Show all the lines in the data below that include the word "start".

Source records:
*** Begin section ***

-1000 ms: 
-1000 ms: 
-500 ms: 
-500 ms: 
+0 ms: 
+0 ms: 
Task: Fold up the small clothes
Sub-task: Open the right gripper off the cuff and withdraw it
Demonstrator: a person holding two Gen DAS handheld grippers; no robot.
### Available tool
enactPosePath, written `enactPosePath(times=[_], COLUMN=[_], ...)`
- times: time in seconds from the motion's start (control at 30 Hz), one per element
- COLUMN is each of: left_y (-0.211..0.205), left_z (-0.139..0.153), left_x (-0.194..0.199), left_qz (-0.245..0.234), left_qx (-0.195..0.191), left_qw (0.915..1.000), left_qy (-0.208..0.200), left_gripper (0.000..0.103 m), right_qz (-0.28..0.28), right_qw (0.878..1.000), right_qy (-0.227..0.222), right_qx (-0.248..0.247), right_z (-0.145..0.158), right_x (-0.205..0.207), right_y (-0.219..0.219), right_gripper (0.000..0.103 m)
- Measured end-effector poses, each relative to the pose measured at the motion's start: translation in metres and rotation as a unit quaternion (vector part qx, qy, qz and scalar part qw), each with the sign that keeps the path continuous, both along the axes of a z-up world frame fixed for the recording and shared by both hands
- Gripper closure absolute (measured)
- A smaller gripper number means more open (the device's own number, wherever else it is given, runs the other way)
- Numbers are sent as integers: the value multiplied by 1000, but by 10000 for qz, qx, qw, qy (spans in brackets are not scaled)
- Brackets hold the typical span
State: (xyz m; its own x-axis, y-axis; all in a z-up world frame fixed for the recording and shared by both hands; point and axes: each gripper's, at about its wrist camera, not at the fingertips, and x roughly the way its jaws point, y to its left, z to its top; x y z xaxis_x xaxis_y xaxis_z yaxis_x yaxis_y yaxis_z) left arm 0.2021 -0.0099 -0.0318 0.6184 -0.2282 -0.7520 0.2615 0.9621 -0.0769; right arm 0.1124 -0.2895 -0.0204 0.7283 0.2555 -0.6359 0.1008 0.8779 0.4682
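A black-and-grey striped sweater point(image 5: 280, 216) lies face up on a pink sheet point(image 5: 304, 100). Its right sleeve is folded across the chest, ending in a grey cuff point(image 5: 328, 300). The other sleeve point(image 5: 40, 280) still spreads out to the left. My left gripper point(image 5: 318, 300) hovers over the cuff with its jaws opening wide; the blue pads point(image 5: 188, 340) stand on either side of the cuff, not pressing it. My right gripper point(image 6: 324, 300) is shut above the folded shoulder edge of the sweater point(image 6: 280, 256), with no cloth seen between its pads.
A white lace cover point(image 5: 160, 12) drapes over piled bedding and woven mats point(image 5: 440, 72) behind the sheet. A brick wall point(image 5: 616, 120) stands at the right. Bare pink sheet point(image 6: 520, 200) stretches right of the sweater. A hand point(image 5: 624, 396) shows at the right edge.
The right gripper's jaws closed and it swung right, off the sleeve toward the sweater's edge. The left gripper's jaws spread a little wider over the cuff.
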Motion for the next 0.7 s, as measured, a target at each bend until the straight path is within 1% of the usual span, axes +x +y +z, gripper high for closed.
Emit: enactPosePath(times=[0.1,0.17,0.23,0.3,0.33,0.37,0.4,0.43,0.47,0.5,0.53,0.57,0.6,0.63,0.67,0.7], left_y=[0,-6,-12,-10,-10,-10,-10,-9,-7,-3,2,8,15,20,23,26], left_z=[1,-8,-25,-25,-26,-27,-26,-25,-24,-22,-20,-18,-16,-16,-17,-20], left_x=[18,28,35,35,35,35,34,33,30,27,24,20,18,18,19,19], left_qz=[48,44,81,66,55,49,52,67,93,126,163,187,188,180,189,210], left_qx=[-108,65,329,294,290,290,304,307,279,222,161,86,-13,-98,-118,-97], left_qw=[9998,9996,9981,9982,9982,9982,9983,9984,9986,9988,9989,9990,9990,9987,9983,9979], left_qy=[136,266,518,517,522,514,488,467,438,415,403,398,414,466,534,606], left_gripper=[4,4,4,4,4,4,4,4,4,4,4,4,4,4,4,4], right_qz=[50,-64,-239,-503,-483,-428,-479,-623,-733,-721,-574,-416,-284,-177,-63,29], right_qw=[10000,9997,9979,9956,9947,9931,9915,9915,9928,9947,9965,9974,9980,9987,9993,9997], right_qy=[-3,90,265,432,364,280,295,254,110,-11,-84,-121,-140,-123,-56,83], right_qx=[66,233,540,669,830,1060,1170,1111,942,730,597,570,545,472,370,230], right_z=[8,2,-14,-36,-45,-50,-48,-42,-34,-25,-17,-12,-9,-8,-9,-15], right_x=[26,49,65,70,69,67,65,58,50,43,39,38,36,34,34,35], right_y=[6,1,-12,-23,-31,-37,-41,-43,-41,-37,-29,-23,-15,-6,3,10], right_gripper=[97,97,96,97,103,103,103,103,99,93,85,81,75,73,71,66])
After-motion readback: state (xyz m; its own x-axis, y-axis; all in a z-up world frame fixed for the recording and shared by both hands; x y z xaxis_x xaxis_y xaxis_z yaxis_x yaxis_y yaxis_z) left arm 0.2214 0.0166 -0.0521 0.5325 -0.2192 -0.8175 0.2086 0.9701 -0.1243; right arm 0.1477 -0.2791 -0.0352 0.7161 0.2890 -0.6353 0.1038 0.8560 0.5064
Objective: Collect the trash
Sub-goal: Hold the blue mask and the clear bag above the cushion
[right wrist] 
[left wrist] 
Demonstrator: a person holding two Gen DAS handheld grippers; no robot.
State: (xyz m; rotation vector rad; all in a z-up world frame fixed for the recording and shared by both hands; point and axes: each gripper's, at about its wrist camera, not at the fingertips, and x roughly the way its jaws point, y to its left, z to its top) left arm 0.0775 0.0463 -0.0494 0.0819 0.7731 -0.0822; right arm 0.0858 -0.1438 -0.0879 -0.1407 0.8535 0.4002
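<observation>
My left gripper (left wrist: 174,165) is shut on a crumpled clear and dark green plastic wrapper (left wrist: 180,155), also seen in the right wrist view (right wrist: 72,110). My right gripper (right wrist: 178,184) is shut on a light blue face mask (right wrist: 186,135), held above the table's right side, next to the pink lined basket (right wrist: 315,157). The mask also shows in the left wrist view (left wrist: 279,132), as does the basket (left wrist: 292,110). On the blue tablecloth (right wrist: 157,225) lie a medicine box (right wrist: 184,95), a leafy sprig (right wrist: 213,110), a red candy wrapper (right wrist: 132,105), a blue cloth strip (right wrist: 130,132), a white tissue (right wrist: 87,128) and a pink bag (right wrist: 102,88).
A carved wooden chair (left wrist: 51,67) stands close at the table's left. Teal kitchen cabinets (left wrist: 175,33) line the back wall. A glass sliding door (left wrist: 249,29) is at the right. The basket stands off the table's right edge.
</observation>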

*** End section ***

TASK RESULT:
- times: time in seconds from the motion's start (control at 30 Hz), one per element
- Measured end-effector poses, each relative to the pose measured at the motion's start: translation in metres and rotation as a unit quaternion (vector part qx, qy, qz and scalar part qw), each with the sign that keeps the path continuous, both along the axes of a z-up world frame fixed for the recording and shared by both hands

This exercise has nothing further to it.